=== What you should do ===
Copy out each line in the listing below where the word "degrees" appears.

■ ■ ■ ■ ■

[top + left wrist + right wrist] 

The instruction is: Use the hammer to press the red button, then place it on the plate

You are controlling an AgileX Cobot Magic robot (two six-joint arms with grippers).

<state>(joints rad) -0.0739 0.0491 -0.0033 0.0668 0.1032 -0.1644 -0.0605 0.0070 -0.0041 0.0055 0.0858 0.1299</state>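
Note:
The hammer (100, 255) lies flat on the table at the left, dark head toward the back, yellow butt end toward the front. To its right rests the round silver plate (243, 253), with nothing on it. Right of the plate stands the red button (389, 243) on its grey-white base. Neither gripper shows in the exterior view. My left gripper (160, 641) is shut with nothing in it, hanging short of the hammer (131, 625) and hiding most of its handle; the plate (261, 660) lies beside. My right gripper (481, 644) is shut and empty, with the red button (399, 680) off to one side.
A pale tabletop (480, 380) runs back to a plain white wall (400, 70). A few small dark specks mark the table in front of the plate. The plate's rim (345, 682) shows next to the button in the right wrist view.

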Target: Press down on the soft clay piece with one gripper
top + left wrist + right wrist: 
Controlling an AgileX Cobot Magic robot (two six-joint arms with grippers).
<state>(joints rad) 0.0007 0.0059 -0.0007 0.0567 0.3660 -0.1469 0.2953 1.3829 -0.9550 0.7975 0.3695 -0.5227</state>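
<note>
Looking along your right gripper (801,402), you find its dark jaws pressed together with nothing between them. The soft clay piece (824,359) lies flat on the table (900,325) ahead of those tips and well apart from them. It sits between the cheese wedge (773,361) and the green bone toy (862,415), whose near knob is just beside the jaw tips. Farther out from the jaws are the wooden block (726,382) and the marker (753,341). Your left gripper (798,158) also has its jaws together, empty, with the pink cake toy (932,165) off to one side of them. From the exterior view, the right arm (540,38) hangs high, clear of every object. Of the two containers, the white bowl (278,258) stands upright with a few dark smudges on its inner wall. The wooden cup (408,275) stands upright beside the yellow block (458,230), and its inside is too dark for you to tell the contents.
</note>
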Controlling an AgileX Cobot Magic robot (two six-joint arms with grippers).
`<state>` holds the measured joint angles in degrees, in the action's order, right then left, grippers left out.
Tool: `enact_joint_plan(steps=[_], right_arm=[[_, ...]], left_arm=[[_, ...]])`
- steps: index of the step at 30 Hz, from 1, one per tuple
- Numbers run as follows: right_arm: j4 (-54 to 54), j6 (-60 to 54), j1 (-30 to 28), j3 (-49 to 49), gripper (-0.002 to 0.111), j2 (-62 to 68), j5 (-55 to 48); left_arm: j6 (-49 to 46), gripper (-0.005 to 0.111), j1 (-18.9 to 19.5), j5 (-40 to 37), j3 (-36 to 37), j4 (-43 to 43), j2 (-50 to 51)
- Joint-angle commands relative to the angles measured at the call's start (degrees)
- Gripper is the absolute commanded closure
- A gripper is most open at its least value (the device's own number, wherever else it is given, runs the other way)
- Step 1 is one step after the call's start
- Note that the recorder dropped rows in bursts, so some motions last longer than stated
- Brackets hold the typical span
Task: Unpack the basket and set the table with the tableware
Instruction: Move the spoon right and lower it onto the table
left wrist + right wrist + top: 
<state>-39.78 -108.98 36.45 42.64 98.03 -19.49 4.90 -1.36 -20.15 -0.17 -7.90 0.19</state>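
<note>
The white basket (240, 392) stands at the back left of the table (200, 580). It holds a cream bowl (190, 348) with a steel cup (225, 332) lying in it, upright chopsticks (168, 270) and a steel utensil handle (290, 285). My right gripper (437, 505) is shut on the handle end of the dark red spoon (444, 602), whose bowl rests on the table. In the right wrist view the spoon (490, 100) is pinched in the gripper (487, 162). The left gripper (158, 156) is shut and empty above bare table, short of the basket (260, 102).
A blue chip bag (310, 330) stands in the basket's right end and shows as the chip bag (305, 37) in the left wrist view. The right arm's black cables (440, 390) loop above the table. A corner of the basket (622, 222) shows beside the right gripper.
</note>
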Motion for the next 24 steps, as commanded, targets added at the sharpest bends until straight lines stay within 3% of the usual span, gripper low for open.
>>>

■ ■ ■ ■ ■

=== Problem solution ===
`<state>` holds the measured joint angles in degrees, in the action's order, right then left, grippers left out.
- Joint-angle commands relative to the angles measured at the call's start (degrees)

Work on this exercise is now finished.